How are the Aquarium’s marine animals fed?

Nutrition is a key factor in the animals' well-being. This is why the caretakers make sure that they receive appropriate and correctly distributed food every day.

The different types of distribution

At the Aquarium La Rochelle, four types of distribution are used. They vary according to the species and its way of life.

For pelagic species, i.e. those that swim in open water, food can be distributed on the fly. This method is used for most aquariums.

Other species are benthic, such as rays, dogfish or mullet. They live at the bottom of the aquarium. Biologists therefore use a wide pipe, reaching to the bottom of the tanks, to deliver food to them.

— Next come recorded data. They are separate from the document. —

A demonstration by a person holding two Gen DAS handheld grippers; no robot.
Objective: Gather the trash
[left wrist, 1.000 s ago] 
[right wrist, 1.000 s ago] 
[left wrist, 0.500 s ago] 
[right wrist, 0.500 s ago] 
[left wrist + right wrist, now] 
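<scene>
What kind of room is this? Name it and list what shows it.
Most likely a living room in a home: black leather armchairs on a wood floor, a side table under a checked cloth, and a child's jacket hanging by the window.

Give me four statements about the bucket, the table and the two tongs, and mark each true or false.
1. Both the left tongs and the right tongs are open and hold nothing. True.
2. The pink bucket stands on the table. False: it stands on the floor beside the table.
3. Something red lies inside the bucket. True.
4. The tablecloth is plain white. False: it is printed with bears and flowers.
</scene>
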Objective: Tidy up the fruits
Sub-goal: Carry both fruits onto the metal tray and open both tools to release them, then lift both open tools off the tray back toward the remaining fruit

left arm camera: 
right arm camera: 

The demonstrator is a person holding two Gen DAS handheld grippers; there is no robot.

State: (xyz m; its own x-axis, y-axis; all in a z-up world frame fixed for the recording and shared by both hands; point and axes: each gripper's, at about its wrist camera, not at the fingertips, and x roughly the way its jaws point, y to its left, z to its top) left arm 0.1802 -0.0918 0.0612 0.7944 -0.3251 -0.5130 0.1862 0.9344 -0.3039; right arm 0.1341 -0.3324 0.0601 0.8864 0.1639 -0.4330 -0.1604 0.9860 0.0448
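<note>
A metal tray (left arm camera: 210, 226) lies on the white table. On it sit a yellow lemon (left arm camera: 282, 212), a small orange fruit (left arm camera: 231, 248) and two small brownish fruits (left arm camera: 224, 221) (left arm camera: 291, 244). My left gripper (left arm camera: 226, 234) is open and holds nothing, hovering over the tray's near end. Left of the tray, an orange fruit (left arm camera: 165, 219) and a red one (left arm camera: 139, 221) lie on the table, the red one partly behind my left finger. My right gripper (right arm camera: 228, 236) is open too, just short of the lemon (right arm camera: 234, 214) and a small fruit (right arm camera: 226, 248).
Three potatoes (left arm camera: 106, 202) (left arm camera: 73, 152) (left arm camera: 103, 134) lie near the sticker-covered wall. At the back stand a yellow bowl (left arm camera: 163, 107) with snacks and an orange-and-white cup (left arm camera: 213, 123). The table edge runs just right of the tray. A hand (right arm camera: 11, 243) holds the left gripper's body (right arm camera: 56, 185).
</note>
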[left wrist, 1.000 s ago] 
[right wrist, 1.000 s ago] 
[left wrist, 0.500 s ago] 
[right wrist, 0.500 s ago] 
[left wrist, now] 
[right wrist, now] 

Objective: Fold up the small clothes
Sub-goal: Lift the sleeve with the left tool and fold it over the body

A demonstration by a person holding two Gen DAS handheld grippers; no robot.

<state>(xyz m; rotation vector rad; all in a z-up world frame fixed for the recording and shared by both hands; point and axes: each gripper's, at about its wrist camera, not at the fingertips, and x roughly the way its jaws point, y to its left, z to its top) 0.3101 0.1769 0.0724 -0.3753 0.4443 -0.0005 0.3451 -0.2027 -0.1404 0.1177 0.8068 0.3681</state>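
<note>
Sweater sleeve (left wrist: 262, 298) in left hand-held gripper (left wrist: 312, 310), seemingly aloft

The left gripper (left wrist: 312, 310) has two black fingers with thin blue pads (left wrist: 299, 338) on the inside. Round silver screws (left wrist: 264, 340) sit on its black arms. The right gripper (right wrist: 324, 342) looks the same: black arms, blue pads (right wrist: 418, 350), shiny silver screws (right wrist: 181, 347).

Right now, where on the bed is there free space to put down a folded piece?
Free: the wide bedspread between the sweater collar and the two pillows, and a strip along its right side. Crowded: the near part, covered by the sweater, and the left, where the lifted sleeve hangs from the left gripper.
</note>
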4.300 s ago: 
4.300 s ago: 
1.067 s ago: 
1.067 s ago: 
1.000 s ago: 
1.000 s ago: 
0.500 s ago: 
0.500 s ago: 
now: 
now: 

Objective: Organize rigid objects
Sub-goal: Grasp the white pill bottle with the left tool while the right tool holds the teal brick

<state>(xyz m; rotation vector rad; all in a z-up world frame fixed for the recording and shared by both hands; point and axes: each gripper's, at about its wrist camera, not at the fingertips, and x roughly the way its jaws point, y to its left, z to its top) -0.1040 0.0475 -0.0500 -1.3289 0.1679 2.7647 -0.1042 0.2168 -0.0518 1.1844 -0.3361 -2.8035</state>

Plankton-eating species need to eat continuously. This is the case for filter-feeding organisms such as bivalves and sponges, but also for sessile species that cannot move (corals, barnacles, etc.). To meet this need, distribution pumps connected to the tanks supply phytoplankton and zooplankton on a regular basis.

Finally, some specimens are fed individually and using claws. This method makes it possible to stimulate animals such as octopus. Feeding is then approached in the form of a game. For bull sharks, it allows the distribution of more substantial food, since they feed on whole fish (conger eel, salmon, etc.).

Feeding content

The frequency of feeding depends on the nutritional requirements. The species presented at the Aquarium do not regulate their internal temperature, so their energy requirements are lower than those of mammals.

On average, each animal is fed between two and three times a week, with the exception of plankton-eating species (seahorses, bivalves, etc.) which are fed daily. Ninety kilos of food are distributed each week. The food is mainly composed of marine resources (hake, salmon, crepidula, algae, etc.) to which can be added peas, broccoli and salads for the herbivorous species.

The feed is mainly purchased from the La Rochelle fish auction and then frozen before being distributed to the various tanks. This manipulation allows the elimination of any bacteria that may be present.

The quantities distributed are calculated according to the needs of the animals and the observations of the caretakers. The preparation of food is considered according to the species: it depends on the size of their mouth and their jaw (some have teeth for grinding, others for cutting…)

The larvae resulting from reproduction benefit from a specific diet. They are fed with three different types of zooplankton: copepods, rotifers and artemia. These microscopic organisms measure between 160 and 650 microns, or between 0.16 mm and 0.65 mm only! Above all, the larvae's diet changes during their development, and biologists must ensure that the quality and quantity of the elements necessary for their growth are adapted.

Feeding is a privileged moment of observation for the caretakers.